Bizim gibi kendi tarihiyle bağı koparmak istenen, kendi tarihinden utanan başka bir millet var mıdır acaba? Tarihiyle bağı kopan millet, köküyle bağı kopmuş ağaç gibidir. Kısa zamanda yakılacak oduna dönüşür. Mesela tarihimizde en köklü medeniyeti inşa etmiş, en güçlü orduları kurmuş, haçlıları deliğine tıkmış, elinin ulaştığı hiçbir yerde zulme müsaade etmemiş, dünyaya hukuk, matematik, mantık, biyoloji, coğrafya, astronomi, felsefe, tıp gibi alanlarda önemli eserler bırakmış, gittikleri yerlerde yol, köprü, ibadethane yapmış, bir çok kahramanlıklar sergilemiş Osmanlıdan niye utanalım.
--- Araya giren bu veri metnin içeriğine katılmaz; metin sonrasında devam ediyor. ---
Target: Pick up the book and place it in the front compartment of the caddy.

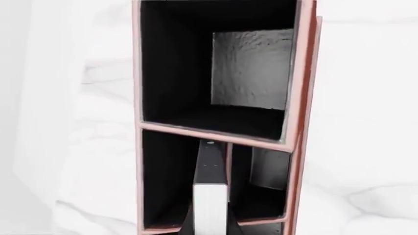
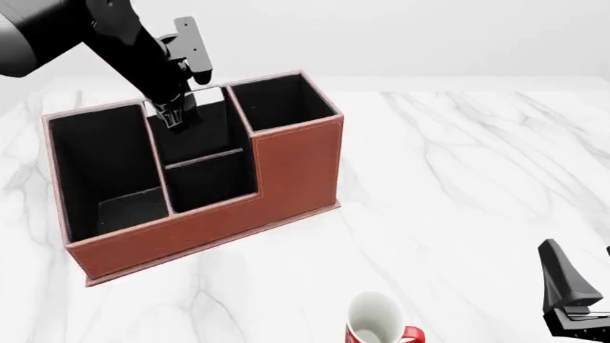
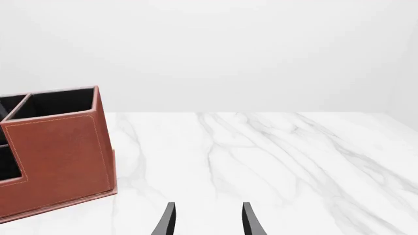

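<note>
The left pincer [image 2: 177,114] hangs over the caddy [image 2: 238,214], closed on the book [image 1: 210,196], which stands upright with its white page edge showing, partly down inside the front compartment [image 2: 196,136]; the placing looks nearly done, with only the lowering and letting go left. The right pincer [image 3: 205,220] sits well apart, its fingers spread and empty; I count one book, one caddy of four cells, one mug [image 2: 376,325] on the counter [image 2: 476,179], two arms.

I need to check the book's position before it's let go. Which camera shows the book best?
The left wrist view: the book stands on edge, white page edge toward the camera, inside the caddy. In the front view the left end effector hides it. The right wrist view shows only the caddy's end, no book.
</note>
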You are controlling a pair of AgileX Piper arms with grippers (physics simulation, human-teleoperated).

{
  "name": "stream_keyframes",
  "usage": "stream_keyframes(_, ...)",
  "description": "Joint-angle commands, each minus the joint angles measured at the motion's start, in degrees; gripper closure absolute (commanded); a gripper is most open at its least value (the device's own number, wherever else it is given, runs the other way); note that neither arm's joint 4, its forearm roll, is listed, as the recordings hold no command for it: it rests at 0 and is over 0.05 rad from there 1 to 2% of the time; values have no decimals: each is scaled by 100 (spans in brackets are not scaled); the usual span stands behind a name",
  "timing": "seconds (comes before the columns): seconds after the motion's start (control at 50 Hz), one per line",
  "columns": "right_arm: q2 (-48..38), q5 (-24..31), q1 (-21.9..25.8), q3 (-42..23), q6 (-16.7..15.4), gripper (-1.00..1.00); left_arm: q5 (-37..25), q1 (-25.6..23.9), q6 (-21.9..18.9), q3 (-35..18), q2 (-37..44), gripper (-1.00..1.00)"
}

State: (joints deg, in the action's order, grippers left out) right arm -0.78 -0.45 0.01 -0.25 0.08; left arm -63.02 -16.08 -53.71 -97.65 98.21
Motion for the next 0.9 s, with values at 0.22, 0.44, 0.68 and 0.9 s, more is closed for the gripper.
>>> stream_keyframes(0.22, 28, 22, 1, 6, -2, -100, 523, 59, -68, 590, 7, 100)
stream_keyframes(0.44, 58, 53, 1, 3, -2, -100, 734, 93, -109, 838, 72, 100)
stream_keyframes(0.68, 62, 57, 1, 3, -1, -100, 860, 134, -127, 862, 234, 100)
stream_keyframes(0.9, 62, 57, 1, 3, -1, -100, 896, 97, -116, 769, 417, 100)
Onların bize teslim etmiş olduğu medeniyet bayrağını niye daha ileri götürmeyelim?
Yaklaşık iki yüzyıldır batılılar gibi ilerleyebilmemiz için İslam’ı en büyük engel olarak görüyoruz. Gerçi batının ne ileride olduğunu ne de medeniyet olduğunu düşünüyorum. İlerlemek insanlıkla alakalı bir anlamdır. Daha önceki devirde yaşayan insanlara göre daha ahlaklı, daha edepli, daha insani hasletlere sahip bir toplum ilerlemiş bir toplumdur. Teknolojide, ekonomide, toplumsal refah açısından iyi olmak tek başına ilerleme ölçüsü değildir. Batının ekonomisinin güçlü olmasının altında sömürgecilik ve zulüm vardır.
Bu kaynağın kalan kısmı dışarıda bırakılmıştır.